The Carrier Coalition argues that these arbitrage schemes violate the spirit of the section 251 interconnection rules because those rules were designed to spur competition while these arbitrage schemes force carriers to settle for economically inefficient indirect connections. More importantly for the purposes of winning a complain, the Coalition claims that forcing indirect connections are unjust and unreasonable in violation of section 201 and 202 because they are forced to pay minute of use charges when (under the bill-and-keep rules) they would pay nothing for direct connections.

By refusing to make direct connections available for all or certain types of traffic where there are sufficient volumes of traffic to justify direct connection as a matter of economic efficiency, Wireless Carriers force interconnecting carriers to incur per MOU charges that are wholly unnecessary. Moreover, the excessive rates assessed by Wireless Carriers’ intermediary carrier partners are unwarranted and supra-competitive. By making direct connects unavailable, the intermediate carrier partners have a bottleneck monopoly on delivering terminating traffic to the Wireless Carriers’ end-users, which allows them to assess unjust and unreasonable MOU charges to terminate such traffic. For example, Inteliquent’s rate deck pricing went up by 400 percent after it entered into (on information and belief) a revenue sharing agreement with T-Mobile. (Id., pp. 17-18).

To remedy this situation, the Carrier Coalition requests the Commission to immediately adopt a direct connect requirement:

The FCC should immediately require that all wireline and wireless carriers make direct connections available to requesting carriers that send or receive at least four (4) T-1s of originating and/or terminating traffic per month (or for IP networks or other modern technology, 200,000 monthly MOUs sustainable average over a 30-day period), for all traffic—i.e., all local and long-distance traffic along with all wholesale and retail traffic (the “Four T1 Standard”), with a zero rate per MOU for all terminating traffic (“Direct Connect Requirement”) (Klein Law Group December 4, 2017 ex parte at Appendix, p. 2).

T-Mobile responded to the assertions of the Coalition by claiming that is willing to directly connect with any carrier with sufficient traffic volume to justify the cost of a direct connection.
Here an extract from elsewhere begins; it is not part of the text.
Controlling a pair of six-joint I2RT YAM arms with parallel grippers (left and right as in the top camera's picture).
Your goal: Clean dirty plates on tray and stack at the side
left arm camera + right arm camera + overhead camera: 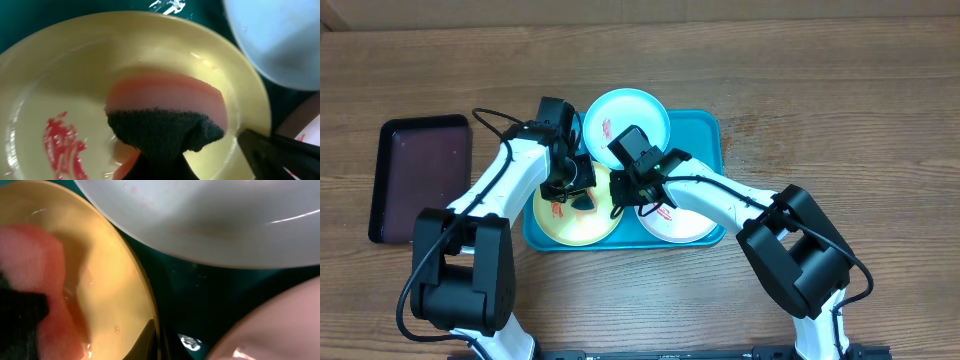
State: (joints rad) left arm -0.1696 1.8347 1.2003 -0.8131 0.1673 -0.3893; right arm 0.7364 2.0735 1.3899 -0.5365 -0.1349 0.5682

However, the mobile provider believes that a direct connect requirement would codify the historic switched access regime instead of encouraging a further move to bill-and-keep and incenting the transition to an Internet protocol (IP).

T-Mobile opposes efforts to mandate direct connections not because T-Mobile opposes direct connections, but rather because such agreements turn the clock back on ICC [Intercarrier Compensation] reform and the IP Transition by: (i) requiring competitive carriers to establish a POI [Point of Interface] in each ILEC central office; (ii) imposing the full cost of connecting directly to a POI in each of the ILEC's end offices solely on the competitive carrier; and (iii) stopping the transition to bill-and-keep so that ILECs can continue receiving legacy revenue streams. (Docket 10-90, January 5, 2018, T-Mobile Ex parte letter to FCC at p. 3).

T-Mobile is correct that the FCC should take further measures to move the remaining switched access charges to bill-and-keep, however that sentiment does not excuse any carrier wireline or wireless from refusing to directly connect with a carrier seeking such a connection. Moreover, it is inexcusable for any terminating carrier to seek to arbitrage the situation by cutting a deal with an intermediate carrier and splitting the revenues. A move to bill-and-keep would obviously make arbitrage moot, until then, however, it would behoove the Commission to require direct connections to squelch such schemes to the extent they exist today.